### Task item
When you write out the listing below, keep each word exactly as it stands and drop the pictures.

### Dataset content

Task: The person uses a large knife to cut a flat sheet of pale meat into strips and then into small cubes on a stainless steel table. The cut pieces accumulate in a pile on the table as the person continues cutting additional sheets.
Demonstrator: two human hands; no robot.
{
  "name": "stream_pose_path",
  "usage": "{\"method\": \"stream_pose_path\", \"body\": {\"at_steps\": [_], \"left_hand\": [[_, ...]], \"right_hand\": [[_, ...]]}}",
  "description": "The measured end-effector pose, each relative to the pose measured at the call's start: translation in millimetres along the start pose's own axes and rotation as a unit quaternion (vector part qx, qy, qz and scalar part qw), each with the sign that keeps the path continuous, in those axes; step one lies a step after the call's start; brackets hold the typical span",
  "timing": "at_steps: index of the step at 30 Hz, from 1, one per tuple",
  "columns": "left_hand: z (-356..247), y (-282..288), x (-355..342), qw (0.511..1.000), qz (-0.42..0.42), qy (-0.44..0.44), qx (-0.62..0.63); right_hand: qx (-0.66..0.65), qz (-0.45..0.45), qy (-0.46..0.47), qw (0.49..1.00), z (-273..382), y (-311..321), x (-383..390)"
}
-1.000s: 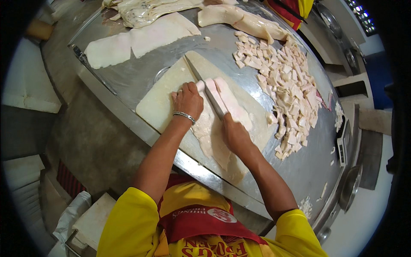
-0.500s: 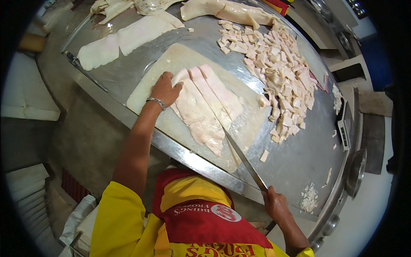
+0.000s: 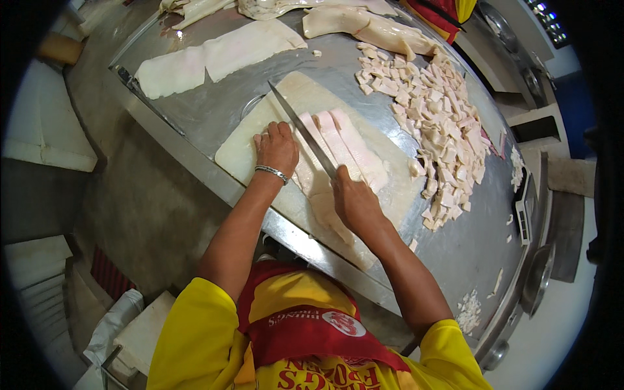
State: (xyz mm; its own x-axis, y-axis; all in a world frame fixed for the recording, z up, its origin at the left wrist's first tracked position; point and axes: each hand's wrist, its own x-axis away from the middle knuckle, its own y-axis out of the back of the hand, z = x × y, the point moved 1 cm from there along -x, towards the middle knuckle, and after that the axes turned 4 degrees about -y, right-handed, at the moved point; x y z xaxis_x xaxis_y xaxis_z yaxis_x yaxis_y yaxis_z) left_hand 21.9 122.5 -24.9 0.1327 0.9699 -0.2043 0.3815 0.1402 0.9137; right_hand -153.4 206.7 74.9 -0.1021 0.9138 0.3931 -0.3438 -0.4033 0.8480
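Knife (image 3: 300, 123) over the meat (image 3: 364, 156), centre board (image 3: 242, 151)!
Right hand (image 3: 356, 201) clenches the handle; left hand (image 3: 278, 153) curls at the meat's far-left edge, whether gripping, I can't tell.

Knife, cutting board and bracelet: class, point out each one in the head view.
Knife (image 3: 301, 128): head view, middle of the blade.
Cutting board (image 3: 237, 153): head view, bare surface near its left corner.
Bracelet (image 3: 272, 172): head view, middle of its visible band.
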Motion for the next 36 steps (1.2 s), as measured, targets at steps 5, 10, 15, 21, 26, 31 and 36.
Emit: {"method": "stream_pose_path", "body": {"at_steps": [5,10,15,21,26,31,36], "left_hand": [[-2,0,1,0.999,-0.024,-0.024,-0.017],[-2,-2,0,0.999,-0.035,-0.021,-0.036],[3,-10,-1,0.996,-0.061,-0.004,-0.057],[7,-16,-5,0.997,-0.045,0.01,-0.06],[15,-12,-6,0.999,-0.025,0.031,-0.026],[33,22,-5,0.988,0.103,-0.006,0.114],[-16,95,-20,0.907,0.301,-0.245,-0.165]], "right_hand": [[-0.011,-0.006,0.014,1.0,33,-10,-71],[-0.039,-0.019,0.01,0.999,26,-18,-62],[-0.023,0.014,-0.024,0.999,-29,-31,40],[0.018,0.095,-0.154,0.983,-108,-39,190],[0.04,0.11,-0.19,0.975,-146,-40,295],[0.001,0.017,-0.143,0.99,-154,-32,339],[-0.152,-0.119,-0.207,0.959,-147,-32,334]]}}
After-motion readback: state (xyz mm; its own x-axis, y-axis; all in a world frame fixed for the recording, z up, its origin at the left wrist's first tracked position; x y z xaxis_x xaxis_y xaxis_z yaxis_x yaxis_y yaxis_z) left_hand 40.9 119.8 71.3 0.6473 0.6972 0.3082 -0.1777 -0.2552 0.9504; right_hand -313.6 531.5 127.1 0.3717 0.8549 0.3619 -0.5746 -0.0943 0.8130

### Exercise answer
Task: The person uses a large knife to cut a flat sheet of pale meat into strips and then into small cubes on a stainless steel table. The cut pieces accumulate in a pile on the table as the person continues cutting additional sheets.
Demonstrator: two human hands; no robot.
{
  "name": "stream_pose_path",
  "usage": "{\"method\": \"stream_pose_path\", \"body\": {\"at_steps\": [_], \"left_hand\": [[_, ...]], \"right_hand\": [[_, ...]]}}",
  "description": "The measured end-effector pose, each relative to the pose measured at the call's start: translation in millimetres along the start pose's own axes and rotation as a unit quaternion (vector part qx, qy, qz and scalar part qw), each with the sign that keeps the path continuous, in those axes; step one lies a step after the call's start; brackets hold the typical span",
  "timing": "at_steps: index of the step at 30 Hz, from 1, one per tuple",
  "columns": "left_hand: z (-356..247), y (-282..288), x (-355..342), qw (0.511..1.000), qz (-0.42..0.42), qy (-0.44..0.44), qx (-0.62..0.63); right_hand: qx (-0.66..0.65), qz (-0.45..0.45), qy (-0.46..0.47), qw (0.49..1.00), z (-273..382), y (-311..321), x (-383..390)"
}
-1.000s: 
-0.500s: 
+0.000s: 
State: (xyz mm; its own x-axis, y-axis; all in a world frame fixed for the recording, z up, its origin at the left wrist's first tracked position; point and axes: each hand's wrist, its own x-axis away from the middle knuckle, its own y-axis out of the back of the hand, z = x × y, the point moved 1 cm from there along -x, towards the middle knuckle, and after that the axes turned 4 degrees about -y, right-handed, at the moved point; x y z xaxis_x xaxis_y xaxis_z yaxis_x yaxis_y yaxis_z) left_hand 21.9 122.5 -24.9 0.1327 0.9699 -0.2043 0.3815 0.1402 0.9137; right_hand -153.4 206.7 74.9 -0.1021 0.9138 0.3931 -0.3438 -0.4033 0.8480
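Knife (image 3: 300, 123) over the meat (image 3: 364, 156), centre board (image 3: 242, 151)!
Right hand (image 3: 356, 201) clenches the handle; left hand (image 3: 278, 153) curls at the meat's far-left edge, whether gripping, I can't tell.

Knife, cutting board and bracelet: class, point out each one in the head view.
Knife (image 3: 301, 128): head view, middle of the blade.
Cutting board (image 3: 237, 153): head view, bare surface near its left corner.
Bracelet (image 3: 272, 172): head view, middle of its visible band.
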Motion for the next 36 steps (1.2 s), as measured, targets at steps 5, 10, 15, 21, 26, 31 and 36.
Emit: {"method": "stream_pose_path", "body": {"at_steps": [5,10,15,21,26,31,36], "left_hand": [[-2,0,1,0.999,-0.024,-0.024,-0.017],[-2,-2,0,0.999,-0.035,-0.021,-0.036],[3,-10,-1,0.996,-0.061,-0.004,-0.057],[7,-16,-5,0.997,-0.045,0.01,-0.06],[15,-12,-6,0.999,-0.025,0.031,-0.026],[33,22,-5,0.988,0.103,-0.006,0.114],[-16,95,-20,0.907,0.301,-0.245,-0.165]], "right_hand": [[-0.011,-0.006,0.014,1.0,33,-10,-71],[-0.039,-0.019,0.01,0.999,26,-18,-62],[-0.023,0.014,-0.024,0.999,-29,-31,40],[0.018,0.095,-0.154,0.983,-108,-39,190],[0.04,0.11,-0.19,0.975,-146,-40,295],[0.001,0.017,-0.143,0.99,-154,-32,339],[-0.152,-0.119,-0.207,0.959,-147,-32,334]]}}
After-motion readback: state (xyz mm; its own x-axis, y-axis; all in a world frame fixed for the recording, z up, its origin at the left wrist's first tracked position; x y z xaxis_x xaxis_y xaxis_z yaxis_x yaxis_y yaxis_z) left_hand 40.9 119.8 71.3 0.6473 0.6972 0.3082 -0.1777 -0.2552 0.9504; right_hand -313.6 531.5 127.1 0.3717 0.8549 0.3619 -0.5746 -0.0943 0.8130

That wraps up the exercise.